Faster Searching from Mac Spotlight or Finder of Freenas Files

kapitainsky

Dabbler
Joined
Sep 30, 2022
Messages
46
The same results as @phradr

TrueNAS 13.1-RELEASE-p1 n245406-814eb095751
Samba 4.15.9

ES 7.17.3

I have tried differen crawler but the same results -

FSCrawler 7.2.10

I can see from TrueNAS that ES is working. I test it with:

curl -H 'Content-Type: application/json' -X GET "http://jailIP:9200/test/_search?pretty"

but in /var/log/samba4/log.smbd

Code:
[2022/10/02 17:56:29.298324,  0] ../../libcli/http/http.c:199(http_parse_response_line)
  http_parse_response_line: Error parsing header
[2022/10/02 17:56:29.299070,  0] ../../lib/util/fault.c:172(smb_panic_log)
  ===============================================================
[2022/10/02 17:56:29.299136,  0] ../../lib/util/fault.c:176(smb_panic_log)
  INTERNAL ERROR: Signal 11: Segmentation fault in pid 8094 (4.15.9)
[2022/10/02 17:56:29.299162,  0] ../../lib/util/fault.c:181(smb_panic_log)
  If you are running a recent Samba version, and if you think this problem is not yet fixed in the latest versions, please consider reporting this bug, see https://wiki.samba.org/index.php/Bug_Reporting
[2022/10/02 17:56:29.299279,  0] ../../lib/util/fault.c:182(smb_panic_log)
next step I am going to try the same in FreeBSD instance
 

phradr

Dabbler
Joined
Sep 27, 2022
Messages
49
I saw the Samba requests in ES log and executed them via postman. Works like charm. But the http parser within samba cannot handle the response. Maybe because of the warning ES still generates in my setup as I haven‘t secured the installation (tbh: I doubt it, that this is the source of all evil).

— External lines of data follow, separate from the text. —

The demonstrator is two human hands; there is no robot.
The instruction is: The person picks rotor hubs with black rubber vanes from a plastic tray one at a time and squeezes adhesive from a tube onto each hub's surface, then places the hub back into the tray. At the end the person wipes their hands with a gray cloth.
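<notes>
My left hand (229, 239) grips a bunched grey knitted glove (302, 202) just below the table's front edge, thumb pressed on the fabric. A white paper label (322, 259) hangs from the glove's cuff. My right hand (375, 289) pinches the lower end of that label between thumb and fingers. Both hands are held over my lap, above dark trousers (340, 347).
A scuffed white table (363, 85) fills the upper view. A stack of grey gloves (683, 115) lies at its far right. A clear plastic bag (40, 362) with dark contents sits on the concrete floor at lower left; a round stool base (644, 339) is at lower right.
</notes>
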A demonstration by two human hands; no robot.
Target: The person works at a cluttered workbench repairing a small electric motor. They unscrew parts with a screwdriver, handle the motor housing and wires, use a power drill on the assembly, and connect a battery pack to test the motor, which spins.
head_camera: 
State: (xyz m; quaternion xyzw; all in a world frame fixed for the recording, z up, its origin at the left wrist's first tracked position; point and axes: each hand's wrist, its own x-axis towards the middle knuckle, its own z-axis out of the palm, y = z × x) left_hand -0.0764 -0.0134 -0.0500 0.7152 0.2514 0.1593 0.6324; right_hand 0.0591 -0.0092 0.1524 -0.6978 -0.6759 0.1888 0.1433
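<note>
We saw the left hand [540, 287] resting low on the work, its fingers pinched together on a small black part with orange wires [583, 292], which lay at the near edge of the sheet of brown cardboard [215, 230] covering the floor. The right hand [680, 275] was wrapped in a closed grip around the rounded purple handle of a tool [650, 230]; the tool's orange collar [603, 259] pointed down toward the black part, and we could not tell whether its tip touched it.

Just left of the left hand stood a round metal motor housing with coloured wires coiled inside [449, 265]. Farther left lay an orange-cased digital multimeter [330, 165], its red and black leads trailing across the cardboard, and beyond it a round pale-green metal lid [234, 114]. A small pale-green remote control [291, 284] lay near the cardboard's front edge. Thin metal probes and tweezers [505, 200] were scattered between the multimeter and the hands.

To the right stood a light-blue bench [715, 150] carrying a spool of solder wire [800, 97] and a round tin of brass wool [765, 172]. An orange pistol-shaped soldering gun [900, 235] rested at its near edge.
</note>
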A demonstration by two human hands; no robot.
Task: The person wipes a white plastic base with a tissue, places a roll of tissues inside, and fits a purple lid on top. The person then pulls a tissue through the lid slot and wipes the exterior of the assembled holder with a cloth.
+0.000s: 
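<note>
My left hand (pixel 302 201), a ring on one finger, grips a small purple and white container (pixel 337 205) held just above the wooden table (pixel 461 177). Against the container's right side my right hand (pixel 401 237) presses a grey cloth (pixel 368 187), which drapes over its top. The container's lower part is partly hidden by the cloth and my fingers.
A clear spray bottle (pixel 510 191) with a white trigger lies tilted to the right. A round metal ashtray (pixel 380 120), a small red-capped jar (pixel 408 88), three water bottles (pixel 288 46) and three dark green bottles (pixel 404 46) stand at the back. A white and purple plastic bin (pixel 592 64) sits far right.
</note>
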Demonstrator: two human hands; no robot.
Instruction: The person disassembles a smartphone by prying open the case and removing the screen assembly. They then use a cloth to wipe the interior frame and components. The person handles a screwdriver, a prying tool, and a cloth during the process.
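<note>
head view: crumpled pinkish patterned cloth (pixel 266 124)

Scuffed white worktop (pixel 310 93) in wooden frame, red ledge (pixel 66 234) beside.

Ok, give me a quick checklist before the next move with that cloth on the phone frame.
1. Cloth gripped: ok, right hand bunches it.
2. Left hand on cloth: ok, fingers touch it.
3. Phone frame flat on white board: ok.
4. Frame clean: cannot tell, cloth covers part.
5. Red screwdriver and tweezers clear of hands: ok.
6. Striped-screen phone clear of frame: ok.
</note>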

I‘ll give this another try with a nginx reverse proxy inbetween. Maybe i then can manipulate the response header, so samba is able to parse it.

Another try would be to debug into the samba server and habe a look at what fails the parsing. But my C skills arw somewhat rusty since I havent used C for about 12 years…

Maybe someone else in this thread can do that?
Has someone seen an API description of that samba functionality (eg.: what kind of response is samba awaiting)?
 

kapitainsky

Dabbler
Joined
Sep 30, 2022
Messages
46
I have also tried on TrueNAS elasticsearch 6.8.16 - the same samba problem: http_parse_response_line: Error parsing header. So indeed it points to samba.

Then I tried all solution on freeBSD 13.1 machine - no samba error. But it uses samba 4.13 so can't be directly compared.

But overall I think we are on good track to make it work.
 

seanm

Guru
Joined
Jun 11, 2018
Messages
570
All this discussion of Spotlight support... is that just to have a Spotlight index with all its rich metadata (and thus allowing advanced searches)?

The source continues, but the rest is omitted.